◆ Task directions
Examine the records below and count how many lines contain the string "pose". Give only the number.
BEGIN Data extracts
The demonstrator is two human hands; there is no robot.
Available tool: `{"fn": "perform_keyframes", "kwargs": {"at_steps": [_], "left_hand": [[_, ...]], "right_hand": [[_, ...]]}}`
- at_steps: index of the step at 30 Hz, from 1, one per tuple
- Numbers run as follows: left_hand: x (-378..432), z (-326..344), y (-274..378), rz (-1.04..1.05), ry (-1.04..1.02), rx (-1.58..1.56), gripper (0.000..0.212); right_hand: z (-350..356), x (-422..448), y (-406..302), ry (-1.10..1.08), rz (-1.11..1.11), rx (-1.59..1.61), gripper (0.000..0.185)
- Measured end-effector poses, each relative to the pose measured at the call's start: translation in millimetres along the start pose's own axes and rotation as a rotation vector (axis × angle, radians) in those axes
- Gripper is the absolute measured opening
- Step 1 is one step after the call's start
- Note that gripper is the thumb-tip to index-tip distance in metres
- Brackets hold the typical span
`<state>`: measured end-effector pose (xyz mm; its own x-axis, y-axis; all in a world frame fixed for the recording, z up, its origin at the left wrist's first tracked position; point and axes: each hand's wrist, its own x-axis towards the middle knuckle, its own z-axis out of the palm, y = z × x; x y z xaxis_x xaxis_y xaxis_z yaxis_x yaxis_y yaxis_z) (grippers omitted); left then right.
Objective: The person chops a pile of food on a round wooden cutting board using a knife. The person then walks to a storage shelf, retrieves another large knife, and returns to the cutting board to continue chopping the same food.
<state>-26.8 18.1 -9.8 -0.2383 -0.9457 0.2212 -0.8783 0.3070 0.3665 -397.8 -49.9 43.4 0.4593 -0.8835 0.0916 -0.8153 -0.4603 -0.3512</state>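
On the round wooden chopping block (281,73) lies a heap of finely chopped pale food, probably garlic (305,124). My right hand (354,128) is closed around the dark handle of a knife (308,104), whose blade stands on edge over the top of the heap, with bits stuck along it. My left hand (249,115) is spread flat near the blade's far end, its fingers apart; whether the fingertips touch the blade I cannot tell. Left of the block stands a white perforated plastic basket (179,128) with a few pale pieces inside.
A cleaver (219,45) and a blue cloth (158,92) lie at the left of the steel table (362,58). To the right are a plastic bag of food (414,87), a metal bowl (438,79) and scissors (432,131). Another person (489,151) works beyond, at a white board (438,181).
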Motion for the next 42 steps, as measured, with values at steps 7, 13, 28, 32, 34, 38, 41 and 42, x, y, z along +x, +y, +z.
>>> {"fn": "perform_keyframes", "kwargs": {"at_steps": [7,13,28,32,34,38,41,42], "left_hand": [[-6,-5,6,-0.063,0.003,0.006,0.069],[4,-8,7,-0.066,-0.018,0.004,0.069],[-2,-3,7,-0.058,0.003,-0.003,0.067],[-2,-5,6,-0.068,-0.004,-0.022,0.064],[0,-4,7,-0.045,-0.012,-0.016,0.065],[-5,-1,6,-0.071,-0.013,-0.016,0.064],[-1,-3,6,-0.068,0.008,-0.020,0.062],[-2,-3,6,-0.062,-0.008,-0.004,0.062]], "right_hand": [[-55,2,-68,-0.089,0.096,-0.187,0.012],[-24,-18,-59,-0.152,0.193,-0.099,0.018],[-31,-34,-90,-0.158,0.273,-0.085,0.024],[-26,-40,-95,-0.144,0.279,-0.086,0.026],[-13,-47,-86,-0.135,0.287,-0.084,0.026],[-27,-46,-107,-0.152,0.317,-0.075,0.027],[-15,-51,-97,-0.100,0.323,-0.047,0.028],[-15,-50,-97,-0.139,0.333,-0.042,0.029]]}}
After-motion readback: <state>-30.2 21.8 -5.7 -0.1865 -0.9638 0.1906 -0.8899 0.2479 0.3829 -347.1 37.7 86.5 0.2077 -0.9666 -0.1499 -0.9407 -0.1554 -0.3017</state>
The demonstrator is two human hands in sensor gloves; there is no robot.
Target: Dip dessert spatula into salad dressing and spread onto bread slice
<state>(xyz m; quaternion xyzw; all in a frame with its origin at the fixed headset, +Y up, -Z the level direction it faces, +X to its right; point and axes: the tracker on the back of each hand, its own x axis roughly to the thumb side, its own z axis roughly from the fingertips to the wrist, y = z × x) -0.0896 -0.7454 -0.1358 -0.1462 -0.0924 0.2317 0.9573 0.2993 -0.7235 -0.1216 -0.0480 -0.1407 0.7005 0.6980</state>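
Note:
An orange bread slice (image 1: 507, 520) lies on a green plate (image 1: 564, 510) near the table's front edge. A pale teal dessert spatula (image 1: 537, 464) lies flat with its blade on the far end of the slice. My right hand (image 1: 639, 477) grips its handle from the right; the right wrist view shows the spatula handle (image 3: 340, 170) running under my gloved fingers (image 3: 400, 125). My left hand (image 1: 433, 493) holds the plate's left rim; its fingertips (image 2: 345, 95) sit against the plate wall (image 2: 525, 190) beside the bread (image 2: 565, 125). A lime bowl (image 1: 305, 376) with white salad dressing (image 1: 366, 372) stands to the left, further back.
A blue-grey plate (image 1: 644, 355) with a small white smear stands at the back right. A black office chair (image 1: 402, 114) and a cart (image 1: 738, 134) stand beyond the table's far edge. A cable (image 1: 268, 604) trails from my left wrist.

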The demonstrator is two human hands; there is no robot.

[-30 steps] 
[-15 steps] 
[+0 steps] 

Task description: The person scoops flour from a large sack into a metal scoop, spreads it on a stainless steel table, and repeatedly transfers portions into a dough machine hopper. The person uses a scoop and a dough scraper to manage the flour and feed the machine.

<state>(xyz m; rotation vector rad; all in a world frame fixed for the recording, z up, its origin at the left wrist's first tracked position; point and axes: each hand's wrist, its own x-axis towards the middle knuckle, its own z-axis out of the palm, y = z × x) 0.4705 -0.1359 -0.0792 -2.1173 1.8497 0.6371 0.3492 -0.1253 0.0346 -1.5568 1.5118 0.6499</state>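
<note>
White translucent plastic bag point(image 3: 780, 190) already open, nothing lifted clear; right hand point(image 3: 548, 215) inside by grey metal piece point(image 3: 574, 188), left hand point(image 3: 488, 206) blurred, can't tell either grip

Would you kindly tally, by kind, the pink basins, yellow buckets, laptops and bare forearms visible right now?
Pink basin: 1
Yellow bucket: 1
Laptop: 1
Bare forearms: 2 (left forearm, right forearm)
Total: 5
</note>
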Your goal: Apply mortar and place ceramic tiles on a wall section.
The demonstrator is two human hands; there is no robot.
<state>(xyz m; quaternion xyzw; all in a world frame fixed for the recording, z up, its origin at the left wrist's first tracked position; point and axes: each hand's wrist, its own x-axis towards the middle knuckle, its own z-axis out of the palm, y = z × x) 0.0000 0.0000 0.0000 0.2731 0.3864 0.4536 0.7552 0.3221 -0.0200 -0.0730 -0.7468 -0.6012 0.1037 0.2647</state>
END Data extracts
◆ Answer to the problem
2